Nel corso di un progetto che è durato circa dieci anni, abbiamo coordinato su 125 unità coronariche italiane la raccolta di sangue e Dna in duemila pazienti giovani che sono stati colpiti da infarto del miocardio, e in altrettanti pazienti sani, della stessa età e dello stesso sesso. Abbiamo scelto di concentrarci sui pazienti giovani proprio perché in caso di infarto precoce la componente genetica è preponderante rispetto a quella ambientale.

A mancare, però, era un metodo di indagine adatto a individuare le varianti genetiche responsabili dell’insorgere di cardiopatia ischemica.

In che cosa consiste il metodo che avete messo a punto?

In un primo tempo, ci siamo concentrati solo su porzioni del genoma, dove secondo le nostre previsioni c’erano le maggiori probabilità di trovare informazioni.

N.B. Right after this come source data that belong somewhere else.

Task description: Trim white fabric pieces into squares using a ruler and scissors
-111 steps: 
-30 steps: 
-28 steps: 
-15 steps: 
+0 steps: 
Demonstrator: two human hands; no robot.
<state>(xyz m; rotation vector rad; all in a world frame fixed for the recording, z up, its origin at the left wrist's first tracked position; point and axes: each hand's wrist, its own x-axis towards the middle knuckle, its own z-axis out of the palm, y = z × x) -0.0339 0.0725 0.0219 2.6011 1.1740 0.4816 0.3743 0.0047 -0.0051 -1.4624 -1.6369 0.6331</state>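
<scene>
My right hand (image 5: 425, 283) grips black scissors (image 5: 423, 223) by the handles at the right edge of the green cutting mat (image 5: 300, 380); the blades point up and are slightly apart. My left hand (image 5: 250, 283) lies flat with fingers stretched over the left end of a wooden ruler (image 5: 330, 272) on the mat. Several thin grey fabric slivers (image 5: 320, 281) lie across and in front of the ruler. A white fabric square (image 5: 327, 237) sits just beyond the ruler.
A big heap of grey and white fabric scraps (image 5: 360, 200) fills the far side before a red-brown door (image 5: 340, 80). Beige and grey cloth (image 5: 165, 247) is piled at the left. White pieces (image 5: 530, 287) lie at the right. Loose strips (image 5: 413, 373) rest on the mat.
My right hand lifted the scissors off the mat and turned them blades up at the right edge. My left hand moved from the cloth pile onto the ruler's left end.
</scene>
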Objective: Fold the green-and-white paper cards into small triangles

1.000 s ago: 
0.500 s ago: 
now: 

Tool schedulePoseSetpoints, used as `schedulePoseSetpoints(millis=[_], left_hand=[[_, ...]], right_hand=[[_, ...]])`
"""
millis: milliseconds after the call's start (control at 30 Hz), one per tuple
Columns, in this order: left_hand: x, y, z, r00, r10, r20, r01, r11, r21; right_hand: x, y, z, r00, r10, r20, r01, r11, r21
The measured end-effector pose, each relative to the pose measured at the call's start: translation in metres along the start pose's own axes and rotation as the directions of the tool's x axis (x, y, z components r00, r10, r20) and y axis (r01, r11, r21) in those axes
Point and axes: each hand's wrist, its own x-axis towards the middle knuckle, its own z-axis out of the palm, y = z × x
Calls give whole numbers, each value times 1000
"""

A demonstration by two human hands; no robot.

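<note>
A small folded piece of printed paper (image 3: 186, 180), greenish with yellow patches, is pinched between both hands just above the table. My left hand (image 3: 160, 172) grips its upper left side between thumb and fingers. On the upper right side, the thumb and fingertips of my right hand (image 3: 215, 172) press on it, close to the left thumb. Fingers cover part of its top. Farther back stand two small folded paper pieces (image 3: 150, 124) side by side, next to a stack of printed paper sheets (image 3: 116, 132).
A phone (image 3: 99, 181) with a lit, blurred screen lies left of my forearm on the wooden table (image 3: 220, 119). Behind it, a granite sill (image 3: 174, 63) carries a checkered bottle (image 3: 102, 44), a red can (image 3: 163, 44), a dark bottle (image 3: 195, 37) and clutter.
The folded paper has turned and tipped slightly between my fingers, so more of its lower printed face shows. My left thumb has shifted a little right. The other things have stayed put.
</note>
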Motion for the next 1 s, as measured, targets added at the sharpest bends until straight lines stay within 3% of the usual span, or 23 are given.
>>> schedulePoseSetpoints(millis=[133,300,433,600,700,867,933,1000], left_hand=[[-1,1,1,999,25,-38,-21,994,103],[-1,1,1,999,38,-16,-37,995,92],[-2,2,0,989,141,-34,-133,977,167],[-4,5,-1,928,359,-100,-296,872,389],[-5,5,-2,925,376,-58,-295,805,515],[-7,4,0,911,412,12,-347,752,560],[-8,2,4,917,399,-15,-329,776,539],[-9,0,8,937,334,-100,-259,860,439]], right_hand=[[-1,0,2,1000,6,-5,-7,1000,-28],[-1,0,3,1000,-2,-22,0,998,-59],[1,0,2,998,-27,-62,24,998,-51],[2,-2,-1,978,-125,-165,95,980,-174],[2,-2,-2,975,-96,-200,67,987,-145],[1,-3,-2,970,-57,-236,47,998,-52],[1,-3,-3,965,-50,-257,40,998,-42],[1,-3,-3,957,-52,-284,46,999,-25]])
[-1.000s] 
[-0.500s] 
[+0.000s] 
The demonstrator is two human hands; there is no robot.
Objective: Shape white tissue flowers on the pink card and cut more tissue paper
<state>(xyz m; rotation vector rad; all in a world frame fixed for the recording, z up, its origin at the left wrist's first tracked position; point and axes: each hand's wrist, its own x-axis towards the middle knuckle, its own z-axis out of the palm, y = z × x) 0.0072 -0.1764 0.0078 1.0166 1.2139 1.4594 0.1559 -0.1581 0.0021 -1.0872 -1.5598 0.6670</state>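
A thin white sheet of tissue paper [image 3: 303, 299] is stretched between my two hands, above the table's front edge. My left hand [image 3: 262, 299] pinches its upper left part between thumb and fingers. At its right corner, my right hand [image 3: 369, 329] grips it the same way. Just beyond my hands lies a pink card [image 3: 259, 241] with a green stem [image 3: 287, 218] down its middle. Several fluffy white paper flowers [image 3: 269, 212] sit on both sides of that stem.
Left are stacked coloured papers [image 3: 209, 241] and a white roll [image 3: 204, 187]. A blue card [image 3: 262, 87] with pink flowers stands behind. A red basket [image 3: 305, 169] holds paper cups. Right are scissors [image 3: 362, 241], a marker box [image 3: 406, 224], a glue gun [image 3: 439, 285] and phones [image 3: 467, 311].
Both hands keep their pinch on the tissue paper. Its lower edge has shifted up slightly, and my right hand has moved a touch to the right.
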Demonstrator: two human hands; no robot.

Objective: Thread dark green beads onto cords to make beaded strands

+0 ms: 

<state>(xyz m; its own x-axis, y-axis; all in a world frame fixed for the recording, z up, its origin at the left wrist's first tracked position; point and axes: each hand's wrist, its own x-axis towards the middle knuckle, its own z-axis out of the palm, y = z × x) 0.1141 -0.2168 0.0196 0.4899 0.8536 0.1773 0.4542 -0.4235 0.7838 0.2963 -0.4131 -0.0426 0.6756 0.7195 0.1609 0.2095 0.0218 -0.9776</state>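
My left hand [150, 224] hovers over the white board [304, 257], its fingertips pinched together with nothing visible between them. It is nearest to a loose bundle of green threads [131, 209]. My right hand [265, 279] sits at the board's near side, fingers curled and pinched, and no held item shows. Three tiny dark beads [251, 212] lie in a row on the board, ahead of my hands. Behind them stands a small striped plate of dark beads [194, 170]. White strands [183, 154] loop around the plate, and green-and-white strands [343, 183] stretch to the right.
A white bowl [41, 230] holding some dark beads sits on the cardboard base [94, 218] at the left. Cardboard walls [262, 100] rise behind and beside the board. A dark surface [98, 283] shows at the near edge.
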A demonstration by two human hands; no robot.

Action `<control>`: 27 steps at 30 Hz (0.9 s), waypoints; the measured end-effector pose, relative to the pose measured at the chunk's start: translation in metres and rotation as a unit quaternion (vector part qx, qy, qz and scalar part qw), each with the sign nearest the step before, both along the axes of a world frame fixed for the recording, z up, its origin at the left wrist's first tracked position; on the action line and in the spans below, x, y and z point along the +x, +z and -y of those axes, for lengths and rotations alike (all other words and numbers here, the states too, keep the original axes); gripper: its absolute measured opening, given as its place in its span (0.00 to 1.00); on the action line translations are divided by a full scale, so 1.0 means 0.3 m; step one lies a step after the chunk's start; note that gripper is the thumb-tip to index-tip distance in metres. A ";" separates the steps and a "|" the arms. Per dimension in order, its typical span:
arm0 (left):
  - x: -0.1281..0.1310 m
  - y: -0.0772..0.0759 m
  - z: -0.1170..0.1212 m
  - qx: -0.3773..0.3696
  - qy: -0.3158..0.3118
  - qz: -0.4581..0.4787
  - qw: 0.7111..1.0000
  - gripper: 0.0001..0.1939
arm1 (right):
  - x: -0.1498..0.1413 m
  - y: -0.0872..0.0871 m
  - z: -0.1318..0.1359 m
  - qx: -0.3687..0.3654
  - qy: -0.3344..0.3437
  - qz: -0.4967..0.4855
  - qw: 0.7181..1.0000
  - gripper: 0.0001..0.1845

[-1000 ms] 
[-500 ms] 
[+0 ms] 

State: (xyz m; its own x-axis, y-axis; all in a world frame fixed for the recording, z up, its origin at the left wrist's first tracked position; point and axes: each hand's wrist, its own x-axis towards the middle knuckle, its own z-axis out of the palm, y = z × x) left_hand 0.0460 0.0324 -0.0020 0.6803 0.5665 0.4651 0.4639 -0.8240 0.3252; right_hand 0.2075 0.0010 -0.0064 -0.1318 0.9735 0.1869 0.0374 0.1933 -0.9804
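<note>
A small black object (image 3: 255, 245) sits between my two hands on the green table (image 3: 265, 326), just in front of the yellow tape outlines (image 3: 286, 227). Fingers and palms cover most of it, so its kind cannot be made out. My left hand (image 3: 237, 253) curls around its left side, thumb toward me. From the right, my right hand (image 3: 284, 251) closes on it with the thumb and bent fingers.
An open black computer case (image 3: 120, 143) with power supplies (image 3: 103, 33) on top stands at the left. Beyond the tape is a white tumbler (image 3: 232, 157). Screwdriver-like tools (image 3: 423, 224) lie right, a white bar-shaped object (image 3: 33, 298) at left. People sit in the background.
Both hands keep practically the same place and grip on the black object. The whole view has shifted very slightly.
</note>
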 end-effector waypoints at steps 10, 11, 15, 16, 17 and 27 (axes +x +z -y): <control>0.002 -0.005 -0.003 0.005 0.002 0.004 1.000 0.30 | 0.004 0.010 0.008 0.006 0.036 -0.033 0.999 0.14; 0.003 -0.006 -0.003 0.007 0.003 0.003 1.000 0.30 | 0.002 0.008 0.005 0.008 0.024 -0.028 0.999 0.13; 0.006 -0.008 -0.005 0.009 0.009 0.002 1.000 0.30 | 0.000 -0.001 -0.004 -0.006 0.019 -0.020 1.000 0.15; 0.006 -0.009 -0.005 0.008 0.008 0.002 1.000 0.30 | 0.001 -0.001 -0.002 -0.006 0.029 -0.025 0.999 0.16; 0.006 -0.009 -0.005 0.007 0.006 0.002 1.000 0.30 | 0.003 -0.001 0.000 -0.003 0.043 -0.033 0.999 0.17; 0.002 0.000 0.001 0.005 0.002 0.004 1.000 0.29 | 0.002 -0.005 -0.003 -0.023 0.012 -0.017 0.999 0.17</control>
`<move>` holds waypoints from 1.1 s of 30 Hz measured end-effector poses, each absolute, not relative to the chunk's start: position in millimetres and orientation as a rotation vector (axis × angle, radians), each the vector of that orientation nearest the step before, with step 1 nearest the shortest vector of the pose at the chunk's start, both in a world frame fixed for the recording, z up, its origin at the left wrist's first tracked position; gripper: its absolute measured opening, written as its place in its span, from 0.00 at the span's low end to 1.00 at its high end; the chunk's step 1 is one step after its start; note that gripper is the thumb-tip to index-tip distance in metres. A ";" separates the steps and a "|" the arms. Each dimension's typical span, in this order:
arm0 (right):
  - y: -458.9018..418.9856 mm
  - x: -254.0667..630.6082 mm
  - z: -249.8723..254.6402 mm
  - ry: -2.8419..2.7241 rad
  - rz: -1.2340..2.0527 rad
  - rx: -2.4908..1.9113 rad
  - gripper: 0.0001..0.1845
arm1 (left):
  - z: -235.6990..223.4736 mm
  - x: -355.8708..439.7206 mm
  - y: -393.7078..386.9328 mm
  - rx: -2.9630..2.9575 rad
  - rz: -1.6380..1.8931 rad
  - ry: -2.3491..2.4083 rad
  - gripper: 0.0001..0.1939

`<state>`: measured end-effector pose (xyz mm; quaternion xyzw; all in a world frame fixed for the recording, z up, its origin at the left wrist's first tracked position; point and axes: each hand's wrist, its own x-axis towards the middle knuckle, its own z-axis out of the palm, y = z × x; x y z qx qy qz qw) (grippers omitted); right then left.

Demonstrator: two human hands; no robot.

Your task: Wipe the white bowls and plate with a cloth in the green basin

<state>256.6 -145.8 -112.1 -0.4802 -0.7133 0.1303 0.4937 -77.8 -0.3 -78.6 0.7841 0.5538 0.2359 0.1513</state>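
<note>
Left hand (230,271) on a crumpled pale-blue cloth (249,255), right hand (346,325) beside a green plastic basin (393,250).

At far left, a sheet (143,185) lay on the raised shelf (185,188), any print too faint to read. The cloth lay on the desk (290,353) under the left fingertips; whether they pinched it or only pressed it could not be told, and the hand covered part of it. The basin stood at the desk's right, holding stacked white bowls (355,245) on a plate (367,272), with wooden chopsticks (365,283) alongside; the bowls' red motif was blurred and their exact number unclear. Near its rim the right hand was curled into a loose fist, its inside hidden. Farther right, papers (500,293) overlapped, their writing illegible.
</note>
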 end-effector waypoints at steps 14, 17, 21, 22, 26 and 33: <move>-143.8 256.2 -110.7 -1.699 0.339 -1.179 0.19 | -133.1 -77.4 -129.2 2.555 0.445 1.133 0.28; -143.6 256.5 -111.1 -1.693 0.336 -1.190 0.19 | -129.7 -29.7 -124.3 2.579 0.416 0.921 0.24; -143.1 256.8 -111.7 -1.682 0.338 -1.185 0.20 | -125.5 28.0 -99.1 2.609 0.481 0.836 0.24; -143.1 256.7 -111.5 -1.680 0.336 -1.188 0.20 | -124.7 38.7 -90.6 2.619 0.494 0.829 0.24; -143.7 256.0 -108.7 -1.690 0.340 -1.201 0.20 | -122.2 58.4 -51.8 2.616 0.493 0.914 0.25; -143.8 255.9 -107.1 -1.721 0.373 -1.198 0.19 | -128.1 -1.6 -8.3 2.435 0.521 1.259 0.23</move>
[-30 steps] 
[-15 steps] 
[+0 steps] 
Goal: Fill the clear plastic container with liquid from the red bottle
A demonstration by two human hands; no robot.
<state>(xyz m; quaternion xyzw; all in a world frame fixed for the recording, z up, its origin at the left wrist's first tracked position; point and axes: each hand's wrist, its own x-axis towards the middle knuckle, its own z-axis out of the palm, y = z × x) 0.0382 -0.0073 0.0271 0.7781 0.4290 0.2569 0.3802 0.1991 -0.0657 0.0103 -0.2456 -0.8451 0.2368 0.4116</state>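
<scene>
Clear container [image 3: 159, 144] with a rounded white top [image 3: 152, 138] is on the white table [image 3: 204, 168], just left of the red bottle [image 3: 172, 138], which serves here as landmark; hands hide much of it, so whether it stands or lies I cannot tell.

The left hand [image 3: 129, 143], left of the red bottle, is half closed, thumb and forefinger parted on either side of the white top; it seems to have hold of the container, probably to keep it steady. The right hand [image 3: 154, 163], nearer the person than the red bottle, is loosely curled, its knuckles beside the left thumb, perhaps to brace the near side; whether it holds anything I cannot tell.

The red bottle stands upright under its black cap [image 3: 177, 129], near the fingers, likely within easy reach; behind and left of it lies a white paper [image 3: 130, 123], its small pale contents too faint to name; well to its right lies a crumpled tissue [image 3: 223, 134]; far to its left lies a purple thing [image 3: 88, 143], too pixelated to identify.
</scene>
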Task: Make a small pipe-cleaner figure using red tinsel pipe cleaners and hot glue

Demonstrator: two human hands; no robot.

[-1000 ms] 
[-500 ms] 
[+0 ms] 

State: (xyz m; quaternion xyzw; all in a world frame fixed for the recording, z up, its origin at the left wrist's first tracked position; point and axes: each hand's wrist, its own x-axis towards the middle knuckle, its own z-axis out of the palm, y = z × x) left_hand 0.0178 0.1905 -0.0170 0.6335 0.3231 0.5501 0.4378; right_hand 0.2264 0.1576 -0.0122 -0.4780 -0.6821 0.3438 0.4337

Un metodo di questo tipo però era troppo limitante, perché dipendeva dalle nostre pre-conoscenze e previsioni.

Abbiamo allora messo a punto un nuovo metodo di indagine di biologia molecolare e statistica per gestire miliardi di dati, come nel nostro caso. Avevamo infatti a disposizione 900.000 campioni per ogni individuo, per un totale di 36 miliardi di campionamenti.

La nostra scelta, in collaborazione con esperti di genotipizzazione e di statistica, è stata poi quella di cercare le eventuali varianti genetiche per le malattie cardiovascolari in modo indifferenziato su tutto il genoma umano. Il risultato più eclatante, che ancora dobbiamo interpretare, viene da una zona del genoma ancora da analizzare a fondo.

Le varianti genetiche che abbiamo trovato in questo modo sono molte: dai primi risultati preliminari sta emergendo che queste varianti genetiche sono costanti anche in altre popolazioni, dagli americani, agli inglesi ai tedeschi.

Quali prospettive aprirà il vostro studio nel campo delle malattie cardiovascolari?

In futuro saremo in grado di calibrare per ciascun individuo il rischio di essere colpito da infarto fin dalla nascita. In questo modo, le misure preventive potranno essere personalizzate e intensificate ove necessario. Per esempio, stiamo cercando anche le varianti genetiche che modificano l’addittività al fumo: non sempre infatti fumare aumenta il rischio di andare incontro a malattie cardiovascolari.

In tutti i casi, sarà fondamentale portare avanti un corretto stile di vita.

Qual è l’importanza della vostra ricerca per gli altri settori della medicina?

Il metodo che noi abbiamo sperimentato – wide genome association study – si potrà ora utilizzare anche in campi diversi da quello delle malattie cardiovascolari, per rintracciare le varianti genetiche di altre malattie. Penso per esempio a tumori come quello al seno, dove è già noto che esiste anche una componente ereditaria e genetica.

L’importante è che quando si incominciano progetti di ricerca di questo tipo siano presenti tre diversi tipi di competenze: la conoscenza medica della malattia che si vuole indagare, la competenza legata alla genotipizzazione e la capacità statistica di gestione dei dati.